> Task
Which lines of the data hold the word "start"? Copy all of them.

> Provided records
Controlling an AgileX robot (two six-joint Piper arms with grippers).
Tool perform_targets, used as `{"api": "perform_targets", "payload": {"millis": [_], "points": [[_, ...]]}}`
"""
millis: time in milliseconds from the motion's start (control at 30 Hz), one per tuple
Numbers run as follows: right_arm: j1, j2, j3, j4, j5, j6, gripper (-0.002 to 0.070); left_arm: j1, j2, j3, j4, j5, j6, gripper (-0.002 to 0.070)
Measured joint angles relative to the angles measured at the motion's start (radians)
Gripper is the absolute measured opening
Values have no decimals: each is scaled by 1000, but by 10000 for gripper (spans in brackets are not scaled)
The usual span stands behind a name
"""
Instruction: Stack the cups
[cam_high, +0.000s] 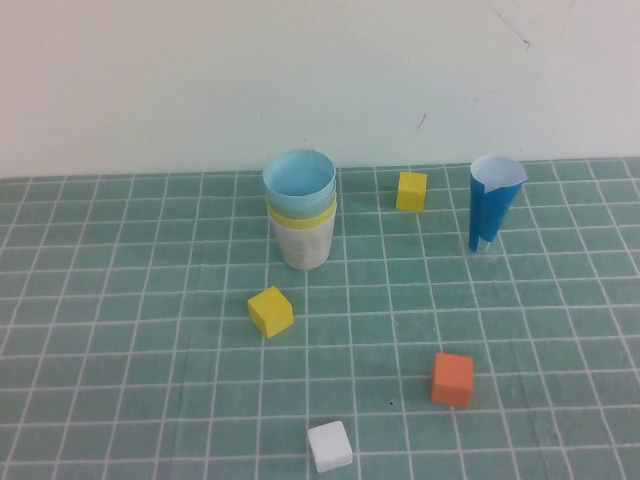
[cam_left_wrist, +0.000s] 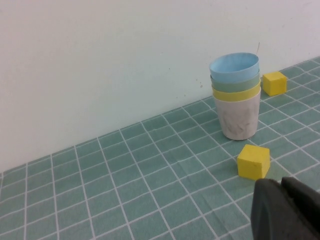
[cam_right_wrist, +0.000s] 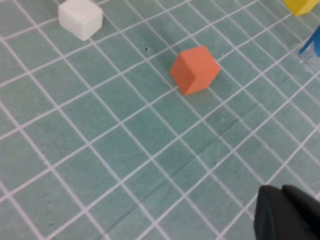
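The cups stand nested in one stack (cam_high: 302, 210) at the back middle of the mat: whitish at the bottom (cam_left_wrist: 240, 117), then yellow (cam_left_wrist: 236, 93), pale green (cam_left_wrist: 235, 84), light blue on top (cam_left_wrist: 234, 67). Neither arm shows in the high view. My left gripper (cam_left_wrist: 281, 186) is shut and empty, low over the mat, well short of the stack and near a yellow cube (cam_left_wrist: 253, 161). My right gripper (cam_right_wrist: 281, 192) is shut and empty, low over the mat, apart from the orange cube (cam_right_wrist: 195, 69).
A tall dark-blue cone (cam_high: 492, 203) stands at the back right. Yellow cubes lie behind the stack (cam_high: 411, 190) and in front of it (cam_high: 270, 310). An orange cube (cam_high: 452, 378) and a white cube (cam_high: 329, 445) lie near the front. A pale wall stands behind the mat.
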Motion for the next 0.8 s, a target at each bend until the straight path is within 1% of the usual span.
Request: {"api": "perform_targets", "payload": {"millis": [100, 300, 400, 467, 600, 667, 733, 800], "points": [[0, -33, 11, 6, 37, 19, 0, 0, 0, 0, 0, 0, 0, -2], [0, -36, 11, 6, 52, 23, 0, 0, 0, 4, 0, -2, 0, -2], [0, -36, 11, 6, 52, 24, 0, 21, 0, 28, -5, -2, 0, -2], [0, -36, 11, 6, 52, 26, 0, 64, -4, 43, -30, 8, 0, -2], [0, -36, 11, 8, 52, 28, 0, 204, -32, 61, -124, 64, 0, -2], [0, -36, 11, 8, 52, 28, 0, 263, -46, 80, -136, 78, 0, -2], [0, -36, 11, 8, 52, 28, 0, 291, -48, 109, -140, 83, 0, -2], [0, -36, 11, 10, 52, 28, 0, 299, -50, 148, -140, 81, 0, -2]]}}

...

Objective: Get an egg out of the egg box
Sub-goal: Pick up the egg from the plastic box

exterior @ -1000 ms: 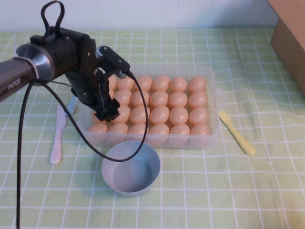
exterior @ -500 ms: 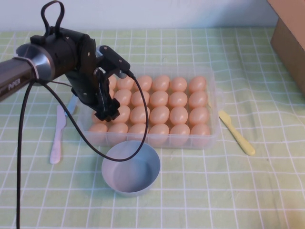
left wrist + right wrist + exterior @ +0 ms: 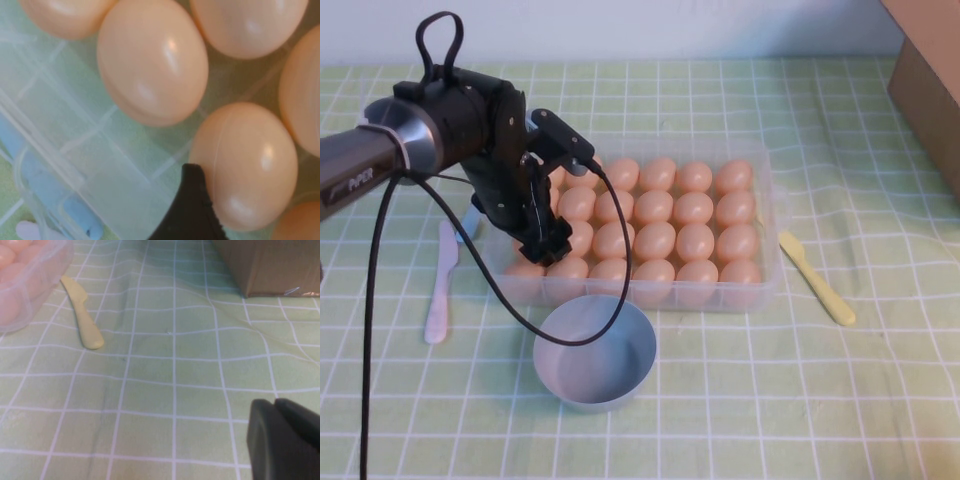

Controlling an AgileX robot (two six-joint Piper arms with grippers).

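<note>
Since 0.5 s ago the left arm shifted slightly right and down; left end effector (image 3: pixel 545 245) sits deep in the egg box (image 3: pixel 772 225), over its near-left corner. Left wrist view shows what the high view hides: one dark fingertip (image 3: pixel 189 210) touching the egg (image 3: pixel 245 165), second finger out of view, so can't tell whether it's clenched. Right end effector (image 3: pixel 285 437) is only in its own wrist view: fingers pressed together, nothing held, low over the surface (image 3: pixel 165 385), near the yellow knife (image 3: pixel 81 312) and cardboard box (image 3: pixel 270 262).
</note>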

> Problem solution
millis: time in milliseconds from the motion's start (control at 30 Hz), one per tuple
Measured joint angles relative to the angles measured at the motion's start (radians)

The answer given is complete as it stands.